No Norte Pioneiro as cadeias públicas estão superlotadas, e quase todas funcionam de forma compartilhada com as Delegacias

No dia 14 de agosto, 27 presos fugiram da cadeia pública de Ibaiti Foto: Arquivo

O sistema penitenciário do Paraná está superlotado. De acordo com relatório do Conselho Nacional do Ministério Público (CNMP), divulgado na terça-feira (11), o estado possui um déficit de 4.744 vagas. Ao todo, são 26.534 pessoas privadas de liberdade no estado, das quais 20.618 estão no sistema prisional do Estado e outras 5.916, em delegacias de polícia estaduais. O déficit de vagas, inclusive, é maior justamente nas delegacias (3.432 contra 1.312).

 

O relatório, produzido pela Comissão do Sistema Prisional, Controle Externo da Atividade Policial e Segurança Pública (CSP/CNMP), foi produzido a partir de uma série de visitas ao estado cujo foco primordial foi o controle externo da atividade policial e o cumprimento pelo Ministério Público local da Resolução CNMP nº 20/2007. Entre as falhas apontadas pelos especialistas, está o fato de 83,33% das delegacias apresentarem presos condenados com trânsito em julgado da sentença condenatória e o percentual de 96,43% das delegacias de polícia civil possuírem inquéritos policiais em trâmite há mais de dois anos.

 

Ademais, também foi ressaltada a dificuldade do Ministério Público do Estado do Paraná (MPPR) para “identificar as unidades policiais que se encontram em efetivo funcionamento, assim como para sanar as incorreções de nomenclatura ou de não funcionamento de unidade policial inserida no banco de dados do Sistema de Resoluções CNMP”.

 

Norte Pioneiro

 

No Norte Pioneiro as cadeias públicas estão superlotadas, e quase todas funcionam de forma compartilhada com as Delegacias de Polícia Civil. As tentativas de fuga e rebeliões são frequentes, porém, poucas ações são percebidas por parte do Estado para resolver o problema.

 

Há exatos 30 dias, 27 presos fugiram da cadeia pública de Ibaiti.

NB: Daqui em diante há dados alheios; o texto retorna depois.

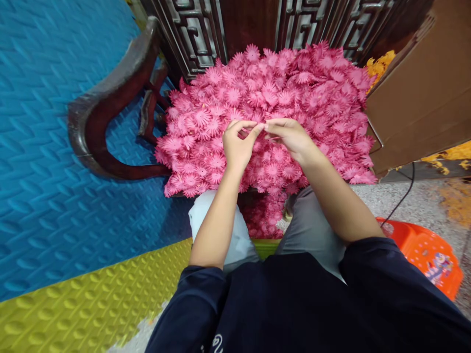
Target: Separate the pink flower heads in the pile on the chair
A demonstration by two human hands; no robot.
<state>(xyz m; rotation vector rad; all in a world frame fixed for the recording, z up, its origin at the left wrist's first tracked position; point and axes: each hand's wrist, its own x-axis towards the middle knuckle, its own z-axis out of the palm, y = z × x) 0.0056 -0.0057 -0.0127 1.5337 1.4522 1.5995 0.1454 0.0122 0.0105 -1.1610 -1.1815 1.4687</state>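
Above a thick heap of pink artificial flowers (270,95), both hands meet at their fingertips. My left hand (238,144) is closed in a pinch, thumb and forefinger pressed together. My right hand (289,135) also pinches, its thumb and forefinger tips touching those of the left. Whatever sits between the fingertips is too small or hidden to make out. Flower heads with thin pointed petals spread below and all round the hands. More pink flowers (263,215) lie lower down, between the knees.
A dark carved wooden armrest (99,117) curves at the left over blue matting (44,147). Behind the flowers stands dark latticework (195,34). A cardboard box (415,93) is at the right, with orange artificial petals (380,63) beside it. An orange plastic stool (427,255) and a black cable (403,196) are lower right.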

Os detentos fizeram um agente penitenciário refém e destruíram a unidade ao longo de 12 horas de rebelião. Construída para 19 presos, a carceragem mantinha 161 homens e mulheres antes do motim. Até o momento, apenas 15 fugitivos foram recapturados.

 

Na semana passada, num intervalo de apenas dois dias, duas novas ações dos presos para ganharem as ruas foram frustradas na carceragem por policiais e agentes do Depen.

 

A OAB (Ordem dos Advogados do Brasil) pediu a interdição da cadeia à Justiça. Contudo, mesmo diante de tantos problemas graves, a unidade continua recebendo presos provisórios e condenados todos os dias.